County Employee States Disability-Based Hostile Work Environment Claim Following Foot Injury

In Dipinto v. Westchester County et al, 2020 WL 6135902 (S.D.N.Y. Oct. 19, 2020), the court, inter alia, denied defendants’ motion to dismiss plaintiff’s disability-related hostile work environment claims asserted under the Americans with Disabilities Act and the New York State Human Rights Law.

In sum, plaintiff alleged that he suffered mistreatment after he injured his foot.

After summarizing the legal standard for a hostile work environment, the court explained:

Here, Defendants argue only that Plaintiff did not plead an objectively hostile work environment. (Def. Br. at 7-9; Reply Br. at 2-3). The Court disagrees. Plaintiff pled that: (1) on February 5, 2016, the day he was injured, Bryant directed Plaintiff not to fill out a workers’ compensation claim, warned Plaintiff that submitting a claim would jeopardize Plaintiff’s employment, and mused that if Plaintiff’s injury prevented him from working that Plaintiff was “not cut out to work” for the County (SAC ¶¶ 38, 42-46); (2) on March 2, 2016, Bryant berated Plaintiff for being “one of the worst” employees but, when pressed for an explanation, admitted he could not articulate a reason (id. ¶¶ 56-58); (3) on March 12, 2016, the day after Plaintiff’s first attempt to request a transfer, Bryant told Plaintiff that the latter got “injured too easily to work” for the County (id. ¶¶ 60-62); (4) on March 18, 2016, Bryant warned Plaintiff against complaining about discriminatory treatment and stated, “Remember[,] you’re still on probation, the County looks down on things like this” (id. ¶¶ 67-69); (5) on April 12, 2016, Bryant made Plaintiff walk “over a mile” needlessly, while aware of Plaintiff’s disability (id. ¶ 71-73); (6) on April 25, 2016, Bryant again criticized Plaintiff’s performance and Plaintiff was advised by another employee, “I don’t know what [Bryant’s] problem is with you, but just try to [sic] your best to avoid him. [Bryant] has a target on your back” (id. ¶¶ 74-75); (7) on May 2, 2016, Bryant directed that Plaintiff work permanently only in “Samples,” the most physically demanding position, despite the fact that employees usually rotated through that position to keep the “workload fair,” in order to injure Plaintiff (id. ¶¶ 76-85); (8) on May 20, 2016, Bryant advised another employee that Plaintiff “is useless, I’m going to make his life hell until he quits” (id. ¶ 89); (9) on June 20, 2016, Bryant demanded that Plaintiff’s immediate supervisor be “harder on” Plaintiff (id. ¶ 90); and (10) on August 23, 2016 Bryant terminated Plaintiff, stating, “I don’t have to give you a reason, now take your shit and go!” (id. ¶¶ 91-92).

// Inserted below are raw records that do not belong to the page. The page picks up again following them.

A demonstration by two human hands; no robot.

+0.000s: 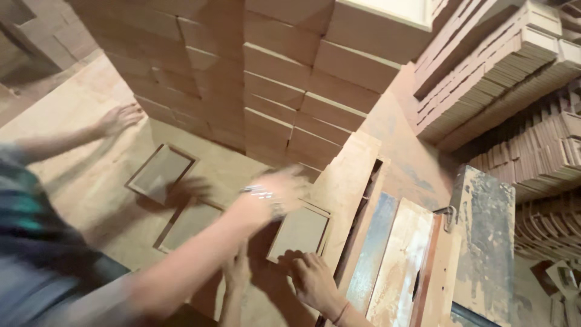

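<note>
My right hand (313, 280), with a thin bangle at the wrist, grips the near edge of a flat brown cardboard tray (301, 231) lying on the floor. My left hand (236, 272) lies flat on the floor just left of that tray, fingers spread and holding nothing. It is partly hidden by another person's blurred forearm. That person's hand (277, 189), wearing bracelets, hovers over the tray's far left corner. Two more flat trays lie to the left, one (160, 172) farther away and one (189, 223) nearer.
A tall stack of brown cardboard boxes (284, 79) stands right behind the trays. The other person's bare foot (121, 116) rests on the floor at left. Wooden boards (387, 254) and a worn metal box (484, 236) lie to the right, with piles of folded cardboard (514, 66) beyond.
</note>
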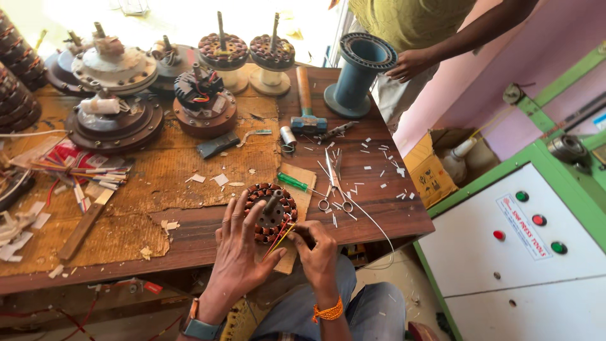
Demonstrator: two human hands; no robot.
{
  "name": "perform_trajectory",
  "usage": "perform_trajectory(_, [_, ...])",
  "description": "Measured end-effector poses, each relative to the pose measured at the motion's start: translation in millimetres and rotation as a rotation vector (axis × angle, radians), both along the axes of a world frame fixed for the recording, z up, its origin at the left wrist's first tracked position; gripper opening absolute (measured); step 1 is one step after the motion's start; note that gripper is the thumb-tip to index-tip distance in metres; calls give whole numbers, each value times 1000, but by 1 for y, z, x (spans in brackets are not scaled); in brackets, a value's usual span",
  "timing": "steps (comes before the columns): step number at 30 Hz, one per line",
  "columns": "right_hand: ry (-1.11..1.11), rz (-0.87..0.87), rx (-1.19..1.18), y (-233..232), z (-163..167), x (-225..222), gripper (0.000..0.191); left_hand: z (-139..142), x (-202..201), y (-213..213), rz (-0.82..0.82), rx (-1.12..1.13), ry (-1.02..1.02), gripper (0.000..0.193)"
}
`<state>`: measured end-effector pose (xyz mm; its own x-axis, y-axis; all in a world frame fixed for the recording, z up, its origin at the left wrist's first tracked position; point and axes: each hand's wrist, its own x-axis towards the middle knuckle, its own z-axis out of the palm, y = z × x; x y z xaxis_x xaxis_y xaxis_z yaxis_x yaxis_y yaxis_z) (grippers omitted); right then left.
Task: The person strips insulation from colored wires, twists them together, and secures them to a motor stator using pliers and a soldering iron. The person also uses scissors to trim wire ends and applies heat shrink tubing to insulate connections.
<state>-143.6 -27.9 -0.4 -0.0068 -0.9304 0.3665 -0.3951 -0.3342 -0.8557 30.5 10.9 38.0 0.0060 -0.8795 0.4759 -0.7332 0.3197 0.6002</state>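
Observation:
A round motor stator (275,205) wound with copper coils sits at the near edge of the wooden table (379,221), its shaft pointing up. My left hand (241,252) cups its left side with fingers spread over the coils. My right hand (317,251) pinches thin red and yellow wires (280,239) that run from the stator. Scissors (332,180) and a green-handled screwdriver (293,182) lie just beyond the stator on the table.
A hammer (305,101), several other stators and fan motor housings (115,63) fill the far table. Another person's hand (410,63) rests on a blue-grey spool (357,72). A green and white control cabinet (524,252) stands at the right. Paper scraps litter the tabletop.

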Motion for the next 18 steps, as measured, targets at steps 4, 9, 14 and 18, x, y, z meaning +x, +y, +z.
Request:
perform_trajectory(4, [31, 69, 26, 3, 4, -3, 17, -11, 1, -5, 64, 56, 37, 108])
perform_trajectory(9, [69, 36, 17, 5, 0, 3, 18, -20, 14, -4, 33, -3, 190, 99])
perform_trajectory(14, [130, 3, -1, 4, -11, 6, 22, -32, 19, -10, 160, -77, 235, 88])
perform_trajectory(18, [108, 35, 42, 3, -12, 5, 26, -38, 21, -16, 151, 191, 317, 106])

Looking to the totality of the circumstances, accepting the above-cited allegations as true while giving Plaintiff the benefit of every inference, and bearing in mind that “the Second Circuit has cautioned against ‘setting the bar too high’ at the motion to dismiss stage,” Rella, 2020 WL 918767, at *5 (quoting Terry v. Ashcroft, 336 F.3d 128, 148 (2d Cir. 2003)) (denying motion to dismiss ADA hostile work environment claim), these allegations suggest plausibly that Plaintiff suffered an objectively hostile work environment that altered the conditions of his employment for the worse from the time he injured his foot until his termination. See, e.g., id. (plaintiff alleged that she “was subjected to mistreatment by [a coworker] on multiple occasions” over four months); Salas v. New York City Dep’t of Investigation, 298 F. Supp. 3d 676, 684-85 (S.D.N.Y. 2018) (denying motion to dismiss hostile work environment claim where coworker mocked plaintiff’s stutter on a daily basis); Arnold v. Research Found. for State Univ. of New York, 216 F. Supp. 3d 275, 290 (E.D.N.Y. Oct. 20, 2016) (finding amendment would plausibly state a hostile work environment claim against defendants whose “comments about the Plaintiff’s use of a handicapped bathroom, cane and freight elevator plausibly support the allegation that Plaintiff faced harassment that altered her employment”); Zavala v. Cornell Univ., 9 F. Supp. 3d 213, 220 (N.D.N.Y. 2014) (denying motion for judgment on the pleadings because plaintiff, who suffered from Type 1 Diabetes, stated hostile work environment claim where his supervisors’ actions included “their threats regarding Plaintiff’s use of internal human resources mechanisms” and assigning Plaintiff “tasks that required more walking,” while aware of his mobility restrictions).

Based on this, the court denied defendants’ motion.